(Exercise data)

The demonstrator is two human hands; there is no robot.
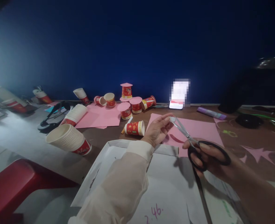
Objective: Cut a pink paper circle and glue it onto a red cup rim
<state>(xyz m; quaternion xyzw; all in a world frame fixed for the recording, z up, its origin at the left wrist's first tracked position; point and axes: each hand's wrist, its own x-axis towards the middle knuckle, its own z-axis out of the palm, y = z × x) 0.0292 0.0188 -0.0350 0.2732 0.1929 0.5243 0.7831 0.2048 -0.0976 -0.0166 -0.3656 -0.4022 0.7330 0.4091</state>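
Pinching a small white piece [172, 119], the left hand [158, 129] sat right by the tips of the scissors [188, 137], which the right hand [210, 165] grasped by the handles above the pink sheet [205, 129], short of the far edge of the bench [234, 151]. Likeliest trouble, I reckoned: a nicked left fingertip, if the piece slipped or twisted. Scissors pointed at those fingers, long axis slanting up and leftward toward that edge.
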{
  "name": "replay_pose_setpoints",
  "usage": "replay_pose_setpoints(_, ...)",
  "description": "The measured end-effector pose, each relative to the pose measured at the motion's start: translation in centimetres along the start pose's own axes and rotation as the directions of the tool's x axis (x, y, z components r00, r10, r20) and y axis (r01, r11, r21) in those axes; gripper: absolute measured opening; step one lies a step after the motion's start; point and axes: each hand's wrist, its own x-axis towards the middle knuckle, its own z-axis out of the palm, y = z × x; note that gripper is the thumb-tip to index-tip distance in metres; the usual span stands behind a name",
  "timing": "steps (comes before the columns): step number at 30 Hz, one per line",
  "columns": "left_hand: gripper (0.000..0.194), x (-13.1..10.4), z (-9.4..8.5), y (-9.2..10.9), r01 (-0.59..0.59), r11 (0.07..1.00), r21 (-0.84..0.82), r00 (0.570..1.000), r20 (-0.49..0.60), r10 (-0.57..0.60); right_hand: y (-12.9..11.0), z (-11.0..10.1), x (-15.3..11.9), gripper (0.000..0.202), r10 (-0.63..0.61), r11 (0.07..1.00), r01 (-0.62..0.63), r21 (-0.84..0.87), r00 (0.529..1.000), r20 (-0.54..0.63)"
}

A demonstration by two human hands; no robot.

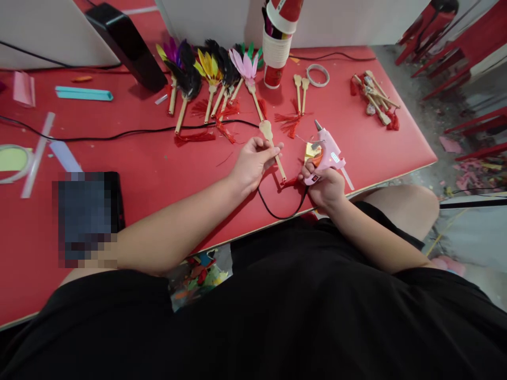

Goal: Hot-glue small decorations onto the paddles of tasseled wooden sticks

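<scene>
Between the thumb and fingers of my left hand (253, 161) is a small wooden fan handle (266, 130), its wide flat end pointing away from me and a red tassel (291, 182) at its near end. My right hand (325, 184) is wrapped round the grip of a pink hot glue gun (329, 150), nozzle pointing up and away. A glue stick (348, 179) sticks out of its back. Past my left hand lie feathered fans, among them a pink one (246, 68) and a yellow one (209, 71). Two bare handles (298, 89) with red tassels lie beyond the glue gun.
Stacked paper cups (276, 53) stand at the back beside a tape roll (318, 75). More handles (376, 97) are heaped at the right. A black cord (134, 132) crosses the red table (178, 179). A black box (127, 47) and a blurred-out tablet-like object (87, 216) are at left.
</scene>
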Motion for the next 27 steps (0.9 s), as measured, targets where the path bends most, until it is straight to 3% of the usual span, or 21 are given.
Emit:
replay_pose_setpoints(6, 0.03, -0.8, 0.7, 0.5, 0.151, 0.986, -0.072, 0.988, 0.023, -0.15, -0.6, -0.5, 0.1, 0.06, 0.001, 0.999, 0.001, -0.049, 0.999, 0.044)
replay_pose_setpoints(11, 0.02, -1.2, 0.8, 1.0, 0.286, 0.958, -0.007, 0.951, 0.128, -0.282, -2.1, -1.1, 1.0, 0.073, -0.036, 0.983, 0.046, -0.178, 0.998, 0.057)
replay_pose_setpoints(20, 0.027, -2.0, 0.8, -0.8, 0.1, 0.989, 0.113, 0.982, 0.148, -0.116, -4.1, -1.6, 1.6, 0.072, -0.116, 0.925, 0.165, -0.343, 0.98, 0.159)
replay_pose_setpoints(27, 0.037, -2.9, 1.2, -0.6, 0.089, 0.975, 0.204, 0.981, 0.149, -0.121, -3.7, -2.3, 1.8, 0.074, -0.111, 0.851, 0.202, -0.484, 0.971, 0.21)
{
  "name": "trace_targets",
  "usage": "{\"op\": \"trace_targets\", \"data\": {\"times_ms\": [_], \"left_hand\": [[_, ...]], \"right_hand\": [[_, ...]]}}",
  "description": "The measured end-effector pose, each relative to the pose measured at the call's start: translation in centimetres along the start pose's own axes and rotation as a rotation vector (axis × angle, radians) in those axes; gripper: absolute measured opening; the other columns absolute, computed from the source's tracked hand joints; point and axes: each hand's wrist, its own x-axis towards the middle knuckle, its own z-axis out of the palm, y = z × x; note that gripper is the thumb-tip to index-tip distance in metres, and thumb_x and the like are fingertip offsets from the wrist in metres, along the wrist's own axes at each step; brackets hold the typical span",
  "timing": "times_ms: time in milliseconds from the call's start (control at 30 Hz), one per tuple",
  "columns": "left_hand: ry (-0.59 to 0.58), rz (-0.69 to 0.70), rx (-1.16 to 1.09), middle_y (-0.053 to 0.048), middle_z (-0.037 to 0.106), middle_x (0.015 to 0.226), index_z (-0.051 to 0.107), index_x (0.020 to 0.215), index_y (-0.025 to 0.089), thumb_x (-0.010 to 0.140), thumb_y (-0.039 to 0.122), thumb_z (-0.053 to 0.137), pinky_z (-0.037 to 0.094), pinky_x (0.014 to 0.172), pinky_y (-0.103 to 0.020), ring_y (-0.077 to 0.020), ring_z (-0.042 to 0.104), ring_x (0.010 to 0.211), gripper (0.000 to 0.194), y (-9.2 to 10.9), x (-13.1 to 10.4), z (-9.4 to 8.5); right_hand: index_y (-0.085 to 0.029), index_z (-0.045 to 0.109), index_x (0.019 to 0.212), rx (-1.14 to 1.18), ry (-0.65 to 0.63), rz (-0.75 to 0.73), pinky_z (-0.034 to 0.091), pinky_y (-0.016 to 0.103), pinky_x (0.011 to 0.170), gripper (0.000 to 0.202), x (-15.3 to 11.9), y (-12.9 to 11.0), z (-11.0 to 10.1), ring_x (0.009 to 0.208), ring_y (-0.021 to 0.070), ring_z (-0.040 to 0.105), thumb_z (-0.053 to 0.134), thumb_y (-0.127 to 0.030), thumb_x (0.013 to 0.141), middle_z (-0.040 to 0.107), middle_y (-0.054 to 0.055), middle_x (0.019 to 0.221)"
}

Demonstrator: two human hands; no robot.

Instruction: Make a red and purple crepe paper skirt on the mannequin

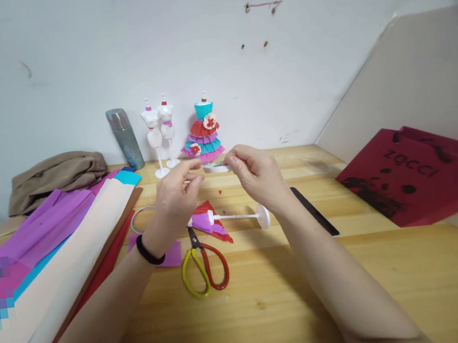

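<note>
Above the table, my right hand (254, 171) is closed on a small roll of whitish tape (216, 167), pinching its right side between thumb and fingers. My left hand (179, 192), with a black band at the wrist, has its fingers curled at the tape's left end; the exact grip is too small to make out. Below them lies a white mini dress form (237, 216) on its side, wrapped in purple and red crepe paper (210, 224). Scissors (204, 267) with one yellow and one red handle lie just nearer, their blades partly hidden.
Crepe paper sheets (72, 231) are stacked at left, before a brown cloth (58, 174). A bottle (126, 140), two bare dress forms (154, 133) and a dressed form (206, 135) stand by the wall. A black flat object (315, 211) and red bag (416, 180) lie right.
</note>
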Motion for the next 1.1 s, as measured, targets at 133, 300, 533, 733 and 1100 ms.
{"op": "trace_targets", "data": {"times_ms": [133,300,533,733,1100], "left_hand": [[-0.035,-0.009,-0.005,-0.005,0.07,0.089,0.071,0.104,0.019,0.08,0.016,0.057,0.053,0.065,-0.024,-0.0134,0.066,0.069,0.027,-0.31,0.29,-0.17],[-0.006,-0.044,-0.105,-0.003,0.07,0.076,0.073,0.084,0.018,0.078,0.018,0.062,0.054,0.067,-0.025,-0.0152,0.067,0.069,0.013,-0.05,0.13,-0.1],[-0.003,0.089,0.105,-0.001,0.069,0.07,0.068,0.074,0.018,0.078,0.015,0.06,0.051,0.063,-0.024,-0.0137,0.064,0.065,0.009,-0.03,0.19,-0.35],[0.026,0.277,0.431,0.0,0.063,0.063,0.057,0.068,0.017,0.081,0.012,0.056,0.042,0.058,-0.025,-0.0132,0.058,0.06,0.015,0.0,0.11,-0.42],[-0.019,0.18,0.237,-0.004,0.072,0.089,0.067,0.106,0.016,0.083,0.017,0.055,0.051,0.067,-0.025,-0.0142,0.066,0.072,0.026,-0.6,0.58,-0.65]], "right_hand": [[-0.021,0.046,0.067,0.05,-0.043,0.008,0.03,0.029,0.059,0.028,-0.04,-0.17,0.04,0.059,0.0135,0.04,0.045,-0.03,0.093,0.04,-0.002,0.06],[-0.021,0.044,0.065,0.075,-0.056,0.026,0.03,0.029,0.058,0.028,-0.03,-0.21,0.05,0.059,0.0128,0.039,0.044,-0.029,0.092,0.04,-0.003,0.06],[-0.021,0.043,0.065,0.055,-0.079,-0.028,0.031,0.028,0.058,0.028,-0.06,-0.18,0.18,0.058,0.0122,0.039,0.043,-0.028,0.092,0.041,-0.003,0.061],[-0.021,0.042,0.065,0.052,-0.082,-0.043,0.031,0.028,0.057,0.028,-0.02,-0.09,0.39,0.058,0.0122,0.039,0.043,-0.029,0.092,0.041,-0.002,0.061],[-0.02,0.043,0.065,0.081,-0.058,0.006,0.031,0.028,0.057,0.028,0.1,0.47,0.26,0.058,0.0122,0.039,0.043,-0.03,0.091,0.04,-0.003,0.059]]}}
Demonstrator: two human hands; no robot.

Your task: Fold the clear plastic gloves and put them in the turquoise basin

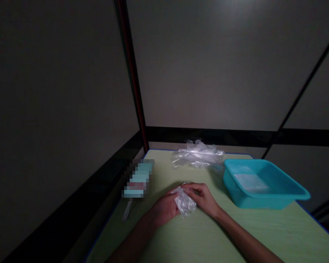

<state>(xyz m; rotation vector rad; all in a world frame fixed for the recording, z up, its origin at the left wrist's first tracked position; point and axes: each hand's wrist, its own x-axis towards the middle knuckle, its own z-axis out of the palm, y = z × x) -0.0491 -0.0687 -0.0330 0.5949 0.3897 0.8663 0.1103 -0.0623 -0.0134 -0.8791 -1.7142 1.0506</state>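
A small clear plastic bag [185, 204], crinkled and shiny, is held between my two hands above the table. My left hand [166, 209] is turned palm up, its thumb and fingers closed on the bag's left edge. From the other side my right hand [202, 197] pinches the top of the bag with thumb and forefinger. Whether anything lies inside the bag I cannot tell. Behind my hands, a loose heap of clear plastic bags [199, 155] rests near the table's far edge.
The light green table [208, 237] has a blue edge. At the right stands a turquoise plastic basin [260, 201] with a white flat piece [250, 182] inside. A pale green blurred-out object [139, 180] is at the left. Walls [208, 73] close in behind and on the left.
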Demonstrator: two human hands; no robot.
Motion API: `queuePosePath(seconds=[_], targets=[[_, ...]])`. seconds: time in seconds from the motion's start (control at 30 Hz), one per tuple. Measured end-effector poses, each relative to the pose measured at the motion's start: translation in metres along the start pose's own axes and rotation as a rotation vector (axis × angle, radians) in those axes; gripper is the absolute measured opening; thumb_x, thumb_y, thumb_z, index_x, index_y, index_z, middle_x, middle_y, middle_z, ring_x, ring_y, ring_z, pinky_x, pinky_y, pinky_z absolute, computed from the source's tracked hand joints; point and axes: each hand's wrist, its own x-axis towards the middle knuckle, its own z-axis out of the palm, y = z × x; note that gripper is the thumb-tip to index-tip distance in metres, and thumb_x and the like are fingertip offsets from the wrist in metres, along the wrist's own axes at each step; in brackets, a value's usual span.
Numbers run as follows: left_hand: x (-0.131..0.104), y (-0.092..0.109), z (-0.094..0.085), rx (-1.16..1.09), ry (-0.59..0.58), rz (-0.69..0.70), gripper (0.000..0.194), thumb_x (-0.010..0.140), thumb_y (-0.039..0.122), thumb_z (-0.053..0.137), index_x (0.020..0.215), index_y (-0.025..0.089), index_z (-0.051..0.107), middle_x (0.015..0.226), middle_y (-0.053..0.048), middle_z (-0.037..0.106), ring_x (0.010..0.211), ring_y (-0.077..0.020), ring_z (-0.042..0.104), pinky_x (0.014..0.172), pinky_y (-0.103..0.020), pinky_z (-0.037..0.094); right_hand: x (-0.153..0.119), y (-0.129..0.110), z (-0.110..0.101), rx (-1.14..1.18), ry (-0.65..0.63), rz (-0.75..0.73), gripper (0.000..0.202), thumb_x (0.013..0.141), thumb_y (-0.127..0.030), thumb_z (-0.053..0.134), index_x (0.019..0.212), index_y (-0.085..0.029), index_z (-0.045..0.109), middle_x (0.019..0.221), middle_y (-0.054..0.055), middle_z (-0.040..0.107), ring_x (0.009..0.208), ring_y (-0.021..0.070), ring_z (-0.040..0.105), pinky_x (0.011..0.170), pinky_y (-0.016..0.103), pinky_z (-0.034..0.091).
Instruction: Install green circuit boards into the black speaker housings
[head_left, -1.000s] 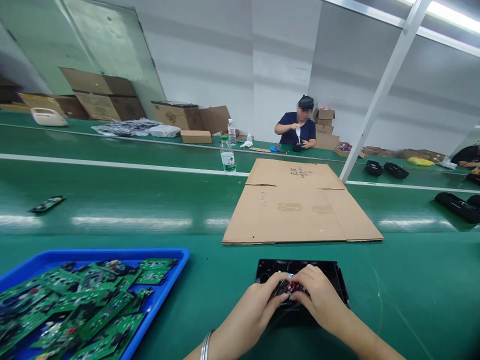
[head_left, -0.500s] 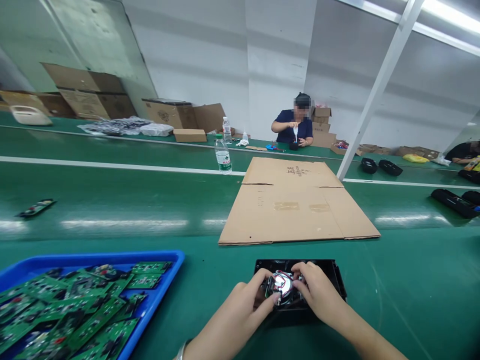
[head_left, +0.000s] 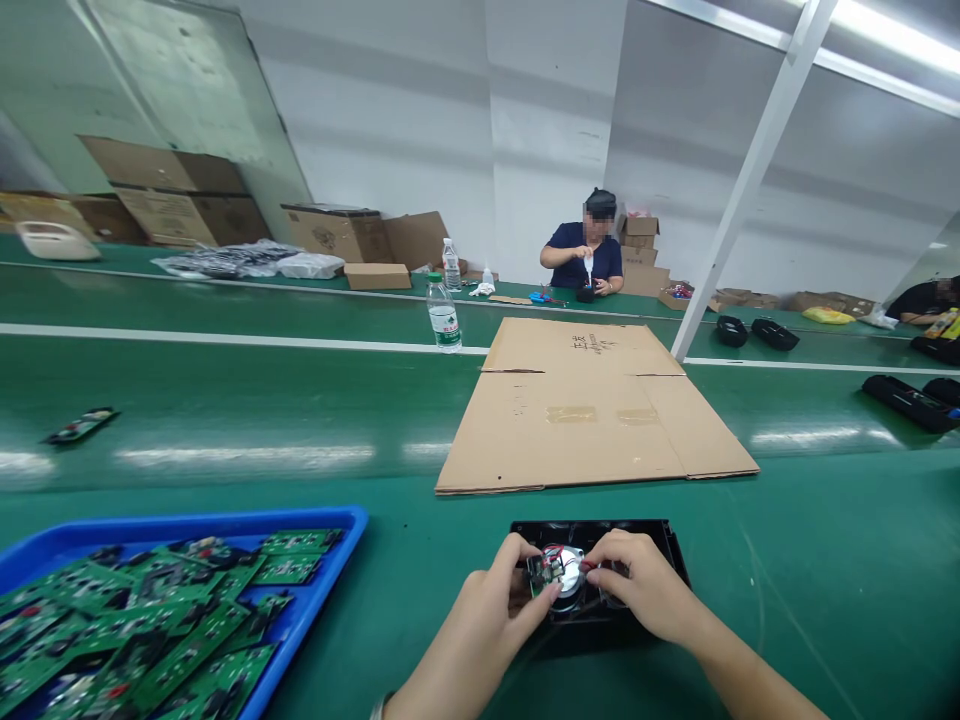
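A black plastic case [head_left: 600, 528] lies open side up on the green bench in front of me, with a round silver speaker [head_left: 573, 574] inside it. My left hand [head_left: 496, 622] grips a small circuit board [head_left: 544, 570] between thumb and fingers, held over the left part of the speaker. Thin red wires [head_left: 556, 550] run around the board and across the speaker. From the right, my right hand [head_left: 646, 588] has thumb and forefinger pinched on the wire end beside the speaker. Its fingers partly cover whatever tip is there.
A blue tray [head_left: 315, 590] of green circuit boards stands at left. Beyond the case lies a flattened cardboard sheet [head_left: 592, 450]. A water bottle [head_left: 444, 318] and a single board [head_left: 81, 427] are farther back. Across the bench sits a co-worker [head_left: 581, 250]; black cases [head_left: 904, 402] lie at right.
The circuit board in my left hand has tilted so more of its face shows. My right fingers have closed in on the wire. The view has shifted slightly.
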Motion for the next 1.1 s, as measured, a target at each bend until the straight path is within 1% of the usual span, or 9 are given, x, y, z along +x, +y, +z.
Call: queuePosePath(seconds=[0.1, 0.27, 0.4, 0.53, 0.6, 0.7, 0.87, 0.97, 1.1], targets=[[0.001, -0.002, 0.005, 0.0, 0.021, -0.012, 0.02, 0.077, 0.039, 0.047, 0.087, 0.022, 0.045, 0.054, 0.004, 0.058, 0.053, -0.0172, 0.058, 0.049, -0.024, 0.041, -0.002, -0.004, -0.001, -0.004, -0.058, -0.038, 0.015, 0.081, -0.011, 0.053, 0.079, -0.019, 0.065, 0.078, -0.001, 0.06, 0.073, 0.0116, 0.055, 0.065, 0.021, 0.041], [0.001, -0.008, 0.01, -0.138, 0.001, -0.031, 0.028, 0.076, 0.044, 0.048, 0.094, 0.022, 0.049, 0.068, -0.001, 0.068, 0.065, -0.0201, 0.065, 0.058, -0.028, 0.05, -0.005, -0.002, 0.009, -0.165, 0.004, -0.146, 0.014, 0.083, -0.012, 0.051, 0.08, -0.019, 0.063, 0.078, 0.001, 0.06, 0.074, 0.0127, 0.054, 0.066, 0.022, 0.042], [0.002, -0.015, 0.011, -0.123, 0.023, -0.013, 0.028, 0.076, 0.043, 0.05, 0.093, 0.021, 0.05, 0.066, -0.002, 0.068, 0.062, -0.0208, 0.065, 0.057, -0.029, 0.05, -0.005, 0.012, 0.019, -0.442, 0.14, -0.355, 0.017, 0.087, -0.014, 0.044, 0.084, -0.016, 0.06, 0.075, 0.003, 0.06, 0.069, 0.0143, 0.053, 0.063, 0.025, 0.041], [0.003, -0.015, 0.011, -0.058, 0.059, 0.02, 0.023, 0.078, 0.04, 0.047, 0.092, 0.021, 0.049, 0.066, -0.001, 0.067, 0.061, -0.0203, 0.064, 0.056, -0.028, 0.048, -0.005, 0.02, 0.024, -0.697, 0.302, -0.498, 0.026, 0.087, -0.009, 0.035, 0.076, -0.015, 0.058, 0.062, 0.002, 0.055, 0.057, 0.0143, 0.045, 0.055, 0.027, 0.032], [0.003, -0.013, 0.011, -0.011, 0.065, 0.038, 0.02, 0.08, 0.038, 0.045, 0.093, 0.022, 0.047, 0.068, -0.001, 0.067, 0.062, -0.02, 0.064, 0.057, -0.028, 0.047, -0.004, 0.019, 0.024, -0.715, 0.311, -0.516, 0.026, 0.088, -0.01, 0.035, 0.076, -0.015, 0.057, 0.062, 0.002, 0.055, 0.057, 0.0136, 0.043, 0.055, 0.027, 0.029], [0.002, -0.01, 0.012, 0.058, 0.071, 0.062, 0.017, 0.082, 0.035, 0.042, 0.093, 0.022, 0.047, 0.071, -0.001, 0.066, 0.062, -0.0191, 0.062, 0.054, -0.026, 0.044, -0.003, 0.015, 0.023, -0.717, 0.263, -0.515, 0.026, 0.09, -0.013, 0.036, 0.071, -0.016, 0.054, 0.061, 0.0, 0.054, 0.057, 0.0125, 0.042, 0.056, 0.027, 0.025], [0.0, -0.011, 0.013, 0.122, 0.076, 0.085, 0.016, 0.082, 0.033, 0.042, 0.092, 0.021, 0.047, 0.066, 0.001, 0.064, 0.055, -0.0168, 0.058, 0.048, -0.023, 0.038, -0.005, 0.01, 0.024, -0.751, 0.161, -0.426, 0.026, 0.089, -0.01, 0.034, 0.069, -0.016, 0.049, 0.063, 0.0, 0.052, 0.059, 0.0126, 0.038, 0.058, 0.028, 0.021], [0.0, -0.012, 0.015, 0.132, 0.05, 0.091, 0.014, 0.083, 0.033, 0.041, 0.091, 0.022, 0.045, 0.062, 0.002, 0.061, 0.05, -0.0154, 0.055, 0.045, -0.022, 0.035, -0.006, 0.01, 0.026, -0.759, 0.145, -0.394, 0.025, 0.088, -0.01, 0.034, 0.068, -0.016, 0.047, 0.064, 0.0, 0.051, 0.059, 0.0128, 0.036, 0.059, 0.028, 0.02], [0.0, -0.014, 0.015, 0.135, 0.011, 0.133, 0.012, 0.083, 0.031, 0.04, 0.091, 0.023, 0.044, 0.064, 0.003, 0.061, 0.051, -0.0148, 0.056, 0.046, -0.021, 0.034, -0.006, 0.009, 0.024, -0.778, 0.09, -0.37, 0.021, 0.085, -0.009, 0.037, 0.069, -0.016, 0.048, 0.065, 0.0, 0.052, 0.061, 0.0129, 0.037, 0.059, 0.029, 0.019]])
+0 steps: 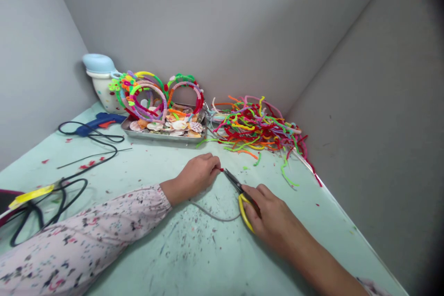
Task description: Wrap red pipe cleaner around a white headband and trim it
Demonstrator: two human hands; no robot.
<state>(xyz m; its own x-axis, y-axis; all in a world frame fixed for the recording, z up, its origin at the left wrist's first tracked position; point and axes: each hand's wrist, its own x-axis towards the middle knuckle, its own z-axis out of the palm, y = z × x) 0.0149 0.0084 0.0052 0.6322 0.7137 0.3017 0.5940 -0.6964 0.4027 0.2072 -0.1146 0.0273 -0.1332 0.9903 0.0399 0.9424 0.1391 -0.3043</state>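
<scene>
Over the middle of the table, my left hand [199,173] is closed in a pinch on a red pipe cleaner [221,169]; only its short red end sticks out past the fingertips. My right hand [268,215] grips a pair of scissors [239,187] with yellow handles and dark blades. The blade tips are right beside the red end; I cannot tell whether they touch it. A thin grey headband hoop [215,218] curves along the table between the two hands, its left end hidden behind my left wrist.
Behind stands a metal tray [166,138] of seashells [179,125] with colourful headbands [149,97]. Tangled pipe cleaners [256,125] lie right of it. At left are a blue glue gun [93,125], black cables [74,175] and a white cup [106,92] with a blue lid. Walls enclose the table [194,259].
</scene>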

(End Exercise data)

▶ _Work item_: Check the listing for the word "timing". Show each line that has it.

▶ _Answer section_:
  "timing": "steps (comes before the columns): step number at 30 Hz, one per line",
  "timing": "times_ms: time in milliseconds from the call's start (control at 30 Hz), one per tuple",

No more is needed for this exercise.